The skin worked great. The doumbek is whole again and sounds like a doumbek. We left the skin unpainted. That'll be the owner's choice.

Aren't you curious if he went with the bullseye again, or came up with something completely different? We sure are.

Hybrid Darbuka Reheaded

Egyptian style doumbeks have rounded edges surrounding the playing surface, and the tuning bolts are located inside the shell. This design lends itself to fast rolls, since the rounded edges are forgiving to the hands.

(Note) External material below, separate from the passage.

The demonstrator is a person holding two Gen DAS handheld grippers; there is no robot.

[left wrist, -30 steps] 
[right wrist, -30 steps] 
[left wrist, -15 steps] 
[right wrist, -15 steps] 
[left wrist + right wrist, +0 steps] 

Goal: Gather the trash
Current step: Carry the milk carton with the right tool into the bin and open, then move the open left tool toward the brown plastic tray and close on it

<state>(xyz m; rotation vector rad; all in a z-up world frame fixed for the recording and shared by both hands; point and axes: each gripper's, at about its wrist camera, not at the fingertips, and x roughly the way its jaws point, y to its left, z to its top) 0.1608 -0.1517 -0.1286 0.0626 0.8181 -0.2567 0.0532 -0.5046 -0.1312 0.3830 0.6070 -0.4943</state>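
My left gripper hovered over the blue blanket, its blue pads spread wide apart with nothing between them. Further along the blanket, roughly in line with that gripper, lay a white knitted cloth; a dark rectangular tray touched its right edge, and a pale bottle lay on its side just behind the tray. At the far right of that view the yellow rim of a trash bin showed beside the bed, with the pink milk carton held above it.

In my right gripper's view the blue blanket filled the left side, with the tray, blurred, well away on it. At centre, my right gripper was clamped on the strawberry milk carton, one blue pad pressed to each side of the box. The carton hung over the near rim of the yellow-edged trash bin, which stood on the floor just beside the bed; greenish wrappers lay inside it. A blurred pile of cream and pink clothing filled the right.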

Turkish style darbukas have sharper and narrower rims surrounding the playing surface, and the tuning bolts are located outside the shell. This design lends itself to finger snaps and allows greater control.

Each style has its advantages and tends to promote particular playing techniques. Windy has a darbuka that's a blend of the two styles.

A badly torn drum skin on a darbuka. A ripped skin on a copper darbuka.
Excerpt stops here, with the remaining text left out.